The other camp for reform advocates is consumer-driven healthcare. This involves using market forces to provide universal health coverage from a variety of sources. The biggest advocate for this plan is Regina Herzlinger, DBA, a professor at Harvard Business School. In this system, the patient and the provider (hospital or physician) negotiate directly for health care. The role of the government is to make health premiums that an individual pays to his insurance companies tax deductible. The government is responsible for the system’s transparency. Providers and payers are required to provide information on their prices and outcomes. The government will form an organization similar to the SEC to oversee the “transparency” of the system. This transparency is key, for that is what patients will rely on in making their choices.

In this plan, the government also will oversee a system for risk adjustment where those who take care of sicker patients receive a higher reimbursement. Lastly, the government will provide funds for those who could not afford to purchase insurance. This plan includes competition among physicians, hospitals, and small insurance plans to control costs, maximize efficiency, stimulate innovation, and enhance quality.

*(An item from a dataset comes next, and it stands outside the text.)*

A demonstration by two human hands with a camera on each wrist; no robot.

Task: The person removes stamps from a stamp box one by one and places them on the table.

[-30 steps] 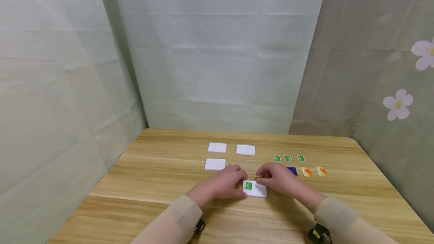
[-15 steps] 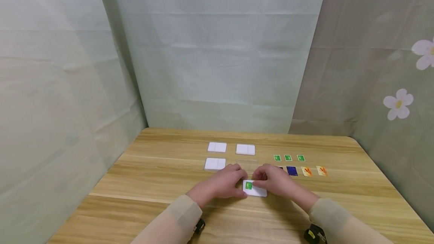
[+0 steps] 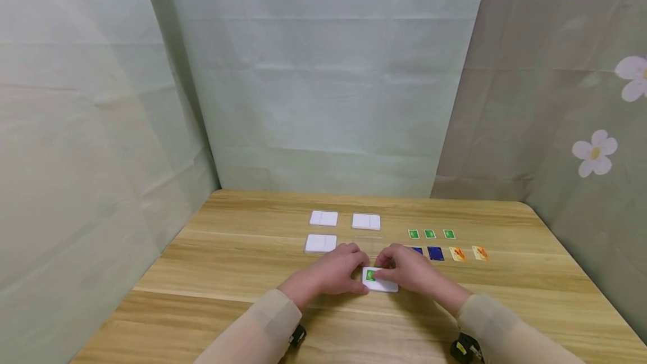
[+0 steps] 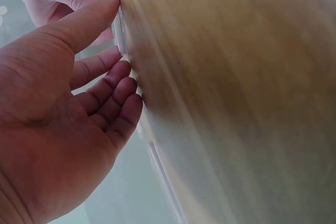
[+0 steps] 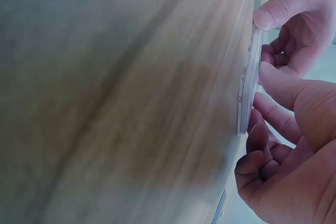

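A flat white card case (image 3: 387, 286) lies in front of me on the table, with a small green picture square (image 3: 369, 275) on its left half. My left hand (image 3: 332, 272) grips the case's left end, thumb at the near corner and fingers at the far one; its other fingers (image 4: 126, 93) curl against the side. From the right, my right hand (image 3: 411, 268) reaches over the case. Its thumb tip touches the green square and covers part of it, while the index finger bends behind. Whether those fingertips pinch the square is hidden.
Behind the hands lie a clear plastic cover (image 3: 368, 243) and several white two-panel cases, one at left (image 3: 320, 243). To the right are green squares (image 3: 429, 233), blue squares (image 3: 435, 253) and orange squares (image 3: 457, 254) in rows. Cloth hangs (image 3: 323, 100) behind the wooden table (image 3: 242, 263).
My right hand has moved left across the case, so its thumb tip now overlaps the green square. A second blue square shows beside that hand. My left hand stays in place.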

Just like the single-payer system, this plan has weaknesses. We all have seen examples where the profit motive undermines quality. The lynchpin of this system is the consumer/patient making an educated choice. The potential for benefits to be oversold and then underdelivered exists. The governmental system for risk adjustment could be just as politicized as the single-payer system. There is no guarantee that a smaller insurance company will behave any better than the current larger ones.

We need to educate ourselves on both these philosophies. I find it ironic that the advocates of each of these plans never have been in private practice. They never have had to file a Medicare claim, explain a benefit to a patient, take a loss on a procedure just to get the patient taken care of, figure out a managed care contract, or listen to a patient describe how he takes his medications every third day so they will last longer. These physicians never had to explain to their family why they are getting home later than they used to. It bothers me that so many people with the answer to the healthcare crisis are nonphysicians or never have had a physician-patient relationship.

Here are a few resources for you. If you have time to read a book or two, consider: “Who Killed Health Care?” by Regina Herzlinger and “Second Opinion: Rescuing America’s Healthcare,” by Arnold Relman, MD. They are pretty quick reads— at least they’re not like reading a medical journal. If books are not for you, then type either of these author’s names into Google and you’ll find many papers they have written. So far John Edwards is the only presidential candidate to put out a detailed plan for healthcare reform. Check his website and you can see the whole plan. If you read his plan, you will see a mixture to the two proposals I discussed above. I am not advocating this plan, but it is the first detailed plan presented by our current crop of presidential candidates. It definitely will not be the last.

We physicians must educate ourselves and be prepared for this imminent storm. We must be active if not militant in preserving that most important relationship—the one between a patient and his physician. Just “boarding up” the existing house of medicine will not work in this storm.